A gentle reminder ...

The goal of this blog initially was for Mr. Mc to show his students and friends what he doing while in Pennsylvania and DC in 2011. Now it's being used as a place for him, travelling colleagues and former students to discuss edumacation and history related "stuff" as well as ... well, anything which pops into his head. Mr. Mc would never knowingly embarrass either the school he loves or the family he is devoted to. By joining in the discussion, he expects the same of you.

Thursday, July 19, 2012

Was FDR wrong?

Today's morning session were conducted by Lawrence Reed, president of the Foundation for Economic Education. It comes at economics from a more conservative (read that as free market rather than political) perspective and Mr. Reed spoke on Witchhunt of the Robber Barrons and Myths of The Great Depression.

Source: PBS

Robber Barron was an analysis of monopolies and a case study on John D. Rockefeller, whose compan, Standard Oil, was deemed a monopoly by the Sherman Anti-Trust Act of 1890. Reed's argument is that Standard wasn't a monopoly in the villanous sense of the word but was an 'efficient' monopoly. Rockefeller was just better at his business than his competitors. Not corrupt. Not oppressive. But not afraid to take advantage of existing legislation and market practices either.

Source: The White House

The Myths of the Great Depression took FDR to task. Reed's thesis is that Roosevelt's action extended the Great Depression rather than shortening it. He makes an interesting case.
On both of these issues, there is a different perspective to argue from and it is the one I've heard most of my life so this was quite interesting to wrestle with. Did FDR's skill as a communicator blind many to his erroneous and negative policies?

1 comment:

  1. I'd be curious to hear more of this argument. As a scientist, I frequently take issue with economics primarily because there is no way, with a sample size of 1, to empirically demonstrate that one solution is better than another.
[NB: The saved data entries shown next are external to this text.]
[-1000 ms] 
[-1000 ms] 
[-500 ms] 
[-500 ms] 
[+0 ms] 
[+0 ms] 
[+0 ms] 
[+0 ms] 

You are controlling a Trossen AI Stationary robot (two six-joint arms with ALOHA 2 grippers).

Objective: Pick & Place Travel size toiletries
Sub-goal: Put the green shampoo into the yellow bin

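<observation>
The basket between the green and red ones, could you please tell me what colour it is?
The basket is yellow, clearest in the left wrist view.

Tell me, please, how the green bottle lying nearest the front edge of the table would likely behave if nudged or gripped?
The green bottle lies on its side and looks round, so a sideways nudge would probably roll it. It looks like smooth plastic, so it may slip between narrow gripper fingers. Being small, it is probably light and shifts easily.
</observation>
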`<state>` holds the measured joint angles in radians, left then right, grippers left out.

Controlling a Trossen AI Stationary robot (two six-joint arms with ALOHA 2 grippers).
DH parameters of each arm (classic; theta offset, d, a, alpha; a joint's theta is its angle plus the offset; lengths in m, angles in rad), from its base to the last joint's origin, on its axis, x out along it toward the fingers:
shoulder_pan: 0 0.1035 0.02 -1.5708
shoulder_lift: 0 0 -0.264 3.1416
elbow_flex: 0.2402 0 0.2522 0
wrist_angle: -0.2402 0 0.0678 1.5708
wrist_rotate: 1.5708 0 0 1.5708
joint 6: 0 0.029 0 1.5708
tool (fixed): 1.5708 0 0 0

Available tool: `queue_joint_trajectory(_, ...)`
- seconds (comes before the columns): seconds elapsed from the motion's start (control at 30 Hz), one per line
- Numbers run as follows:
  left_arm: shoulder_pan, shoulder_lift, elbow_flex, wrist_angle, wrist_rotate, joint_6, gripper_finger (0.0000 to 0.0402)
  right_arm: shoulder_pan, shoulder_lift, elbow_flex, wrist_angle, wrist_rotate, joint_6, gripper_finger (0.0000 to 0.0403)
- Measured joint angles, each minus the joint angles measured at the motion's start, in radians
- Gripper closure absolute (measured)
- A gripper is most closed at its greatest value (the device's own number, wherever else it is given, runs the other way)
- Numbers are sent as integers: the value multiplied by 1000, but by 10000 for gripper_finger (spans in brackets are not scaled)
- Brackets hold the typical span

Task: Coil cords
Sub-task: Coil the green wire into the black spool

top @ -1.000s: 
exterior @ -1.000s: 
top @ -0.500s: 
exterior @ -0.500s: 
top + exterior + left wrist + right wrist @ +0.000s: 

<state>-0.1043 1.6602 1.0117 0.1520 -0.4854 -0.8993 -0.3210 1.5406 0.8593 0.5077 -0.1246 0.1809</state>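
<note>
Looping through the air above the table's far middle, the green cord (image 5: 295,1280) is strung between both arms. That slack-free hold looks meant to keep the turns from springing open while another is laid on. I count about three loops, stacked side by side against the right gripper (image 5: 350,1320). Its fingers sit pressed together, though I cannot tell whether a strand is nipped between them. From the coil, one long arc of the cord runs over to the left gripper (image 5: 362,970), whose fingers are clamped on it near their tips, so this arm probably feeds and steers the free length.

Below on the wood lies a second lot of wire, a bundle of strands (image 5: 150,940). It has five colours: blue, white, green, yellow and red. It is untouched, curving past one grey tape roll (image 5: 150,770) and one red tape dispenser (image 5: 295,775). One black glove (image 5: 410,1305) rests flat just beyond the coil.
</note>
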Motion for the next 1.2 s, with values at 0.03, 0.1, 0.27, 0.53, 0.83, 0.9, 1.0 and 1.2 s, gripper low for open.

Each instance of an economic downturn, for example, occurs under somewhat different sets of circumstances.

    Without comprehensive knowledge of the multiverse (http://en.wikipedia.org/wiki/Multiverse), I'm not clear how you can demonstrate that making a different historical choice would have resulted in a particular (better or worse) outcome. In this case (or our current economic problems), I don't think even hindsight can be 20/20.